- Directed by: P. Bhaskaran
- Written by: M. T. Vasudevan Nair
- Produced by: P. I. Muhammed Kasim
- Starring: Prem Nazir, Sharada, Thikkurissy Sukumaran Nair, P. J. Antony, Ushakumari/Vennira Aadai Nirmala, Kozhikode Shantha Devi, Baby Rajani
- Cinematography: E. N. Balakrishnan
- Edited by: G. Venkitaraman , Das
- Music by: M. S. Baburaj
- Production company: Sony Pictures
- Distributed by: Bharath Pictures
- Release date: 2 March 1967;
- Country: India
- Language: Malayalam

= Iruttinte Athmavu =

Iruttinte Athmavu is a 1967 Indian Malayalam-language film directed by P. Bhaskaran and written by M. T. Vasudevan Nair, based on his own short story of the same name. It stars Prem Nazir and Sharada in lead roles with Thikkurissy Sukumaran Nair, P. J. Antony, Ushakumari, Kozhikode Shantha Devi and Baby Rajani in supporting roles. The film is about a mentally unstable youth born into a matriarchal family who is kept in chains and is misunderstood and ill-treated by everyone except his uncle's daughter. The film features music by M. S. Baburaj, cinematography by E. N. Balakrishnan and editing by G. Venkitaraman and Das.

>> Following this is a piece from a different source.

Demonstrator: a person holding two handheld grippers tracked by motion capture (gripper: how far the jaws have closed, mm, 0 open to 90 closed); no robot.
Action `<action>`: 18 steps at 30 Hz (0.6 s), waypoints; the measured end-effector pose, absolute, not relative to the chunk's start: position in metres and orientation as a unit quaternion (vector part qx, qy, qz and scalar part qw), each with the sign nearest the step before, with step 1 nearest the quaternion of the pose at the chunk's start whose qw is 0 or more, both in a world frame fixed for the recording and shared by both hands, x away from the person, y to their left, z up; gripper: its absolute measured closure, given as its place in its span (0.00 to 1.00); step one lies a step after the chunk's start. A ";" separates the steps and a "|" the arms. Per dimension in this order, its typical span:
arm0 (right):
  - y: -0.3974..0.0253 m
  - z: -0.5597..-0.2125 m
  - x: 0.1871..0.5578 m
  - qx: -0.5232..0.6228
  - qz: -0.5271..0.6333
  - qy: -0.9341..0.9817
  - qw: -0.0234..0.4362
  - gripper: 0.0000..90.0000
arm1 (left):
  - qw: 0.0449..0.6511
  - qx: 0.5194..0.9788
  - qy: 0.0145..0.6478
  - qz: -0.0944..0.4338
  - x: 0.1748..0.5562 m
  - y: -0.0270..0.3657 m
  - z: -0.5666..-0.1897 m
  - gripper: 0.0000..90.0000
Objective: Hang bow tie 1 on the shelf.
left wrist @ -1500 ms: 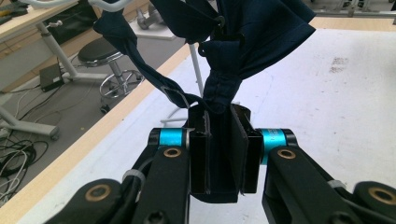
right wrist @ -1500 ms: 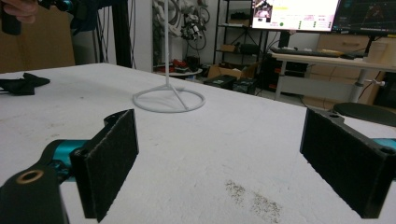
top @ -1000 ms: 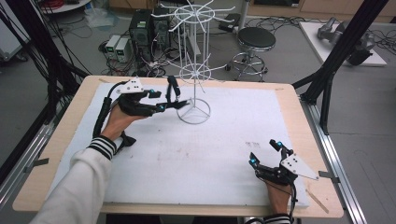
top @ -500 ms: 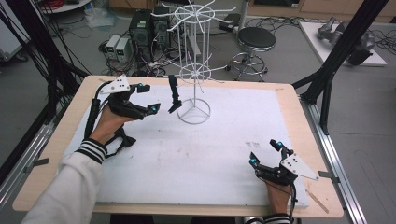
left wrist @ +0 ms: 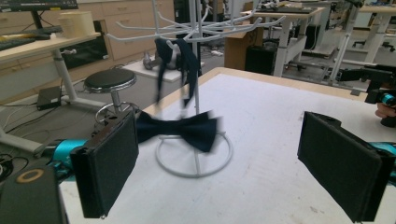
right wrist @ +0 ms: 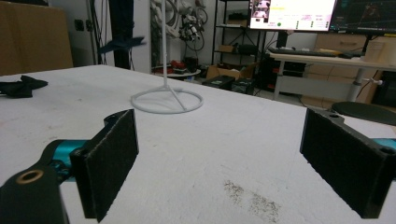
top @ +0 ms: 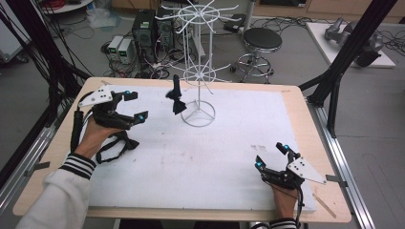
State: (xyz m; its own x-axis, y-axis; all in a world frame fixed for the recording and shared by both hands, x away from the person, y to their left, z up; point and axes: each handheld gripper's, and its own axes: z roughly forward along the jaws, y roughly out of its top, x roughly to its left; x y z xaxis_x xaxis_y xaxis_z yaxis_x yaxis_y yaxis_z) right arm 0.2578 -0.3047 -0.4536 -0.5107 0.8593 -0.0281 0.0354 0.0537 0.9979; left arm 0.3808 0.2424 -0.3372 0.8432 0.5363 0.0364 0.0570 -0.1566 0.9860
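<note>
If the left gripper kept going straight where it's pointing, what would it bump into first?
Probably the dark bow tie hanging on the white wire rack; it sits between the open jaws of the left gripper, though depth is uncertain.

1. Two black, foam-padded jaws of the right gripper (right wrist: 219, 172) rise from the bottom edge, one at the left and one at the right, set wide apart with nothing between them.
2. A white padded table top (right wrist: 224, 135) stretches away, with a faint grey smudge near the jaws.
3. Farther off stands a white wire rack (right wrist: 166, 98) with a ring-shaped base and a thin upright pole.
4. A dark blue bow tie (right wrist: 121, 45), blurred, hangs in the air left of the pole.
5. A second dark bow tie (right wrist: 21, 87) lies on the table at the far left.
</note>
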 end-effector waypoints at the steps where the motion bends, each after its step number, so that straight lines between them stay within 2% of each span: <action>1: -0.305 -0.454 0.258 0.351 0.591 0.637 0.349 0.12 | 0.618 0.734 0.203 0.196 0.378 0.245 -0.338 0.14; 18: -0.305 -0.454 0.257 0.351 0.591 0.637 0.350 0.12 | 0.615 0.689 0.268 0.275 0.323 0.292 -0.365 0.14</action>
State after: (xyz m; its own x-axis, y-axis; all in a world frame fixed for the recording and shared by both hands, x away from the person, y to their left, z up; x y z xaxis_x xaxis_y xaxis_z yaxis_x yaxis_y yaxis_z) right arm 0.2573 -0.3047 -0.4537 -0.5093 0.8600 -0.0314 0.0329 0.0559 0.9979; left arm 0.3232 0.2918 -0.3650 0.7055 0.7070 0.0495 0.0314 -0.1010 0.9944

Prem Nazir played the mentally challenged Bhranthan Velayudhan, widely considered to be one of the finest performances of his career. Nazir himself rated his role in Iruttinte Athmavu and as the swashbuckling folk hero Thampan in Padayottam as his best. Also, its script is regarded as one of the finest by M. T. Vasudevan Nair. A landmark film in Malayalam cinema, the film provided Malayalam cinema with a new direction; that of the low-budget film. The film has earned a dedicated cult following. It won the National Film Award for Best Film on Other Social Issues. It missed the Best Film and Best Actor (Prem Nazir) award only narrowly. Despite all the acclaim, the film was a box office failure.

The film was part of MT's trilogy of political melodramas – the other two being Murappennu (1965) and Asuravithu (1968), both directed by A. Vincent. Major indoor parts of the film were shot in Satya Studios in Madras and outdoor parts from the premises of Bharathapuzha at Shoranur.

== Cast ==

- Prem Nazir as Bhranthan Velayudhan
- Thikkurissy Sukumaran Nair as Madhavan Nair (Karanavar)
- P. J. Antony as Gopalan Nair
- M. S. Nampoothiri as Muthachan (grandfather)
- T. S. Muthaiah as Rajan
- K. Balaji as Chandran
- Sankaradi as Achuthan Nair (house servant)
- Adoor Bhasi as Guru Kunhichathu
- Kaduvakulam Antony as Jyotsyan (astrologist)
- Baby Rajani as Unni
- Sharada as Ammukutty
- Ushakumari/Vennira Aadai Nirmala as Prema
- Kozhikode Shantha Devi as Parukkutty Amma (Velayudhan's mother)
- Philomina as Meenakshi Amma
- Padmini as Nani
- Shobha as Malini
- Seleena as Neeli
- Rugmini as Karthi

== Soundtrack ==
The music was composed by M. S. Baburaj and the lyrics were written by P. Bhaskaran. All songs in the film were sung by S. Janaki, which is a landmark.

| No. | Song | Singers | Lyrics | Length (m:ss) |
|---|---|---|---|---|
| 1 | "Ambaadikannanu Mampazham" | S. Janaki | P. Bhaskaran |  |
| 2 | "Eeranuduthukondambaram" | S. Janaki | P. Bhaskaran |  |
| 3 | "Irukanneerthullikal" | S. Janaki | P. Bhaskaran |  |
| 4 | "Vaakachaarthu Kazhinjoru" | S. Janaki | P. Bhaskaran |  |

== Writing ==
The film is scripted by M. T. Vasudevan Nair based on his own a short story with the same name. The screenplay is regarded as one of the finest by the noted writer. A part of the screenplay of Iruttinte Athmavu is being taught in school classes while the complete screenplay is being taught at degree level.

== Legacy ==
The film is considered one of the best Malayalam films ever made, it is still critically acclaimed even 50 years after its release. The film remains one of the most influential films in Malayalam film history.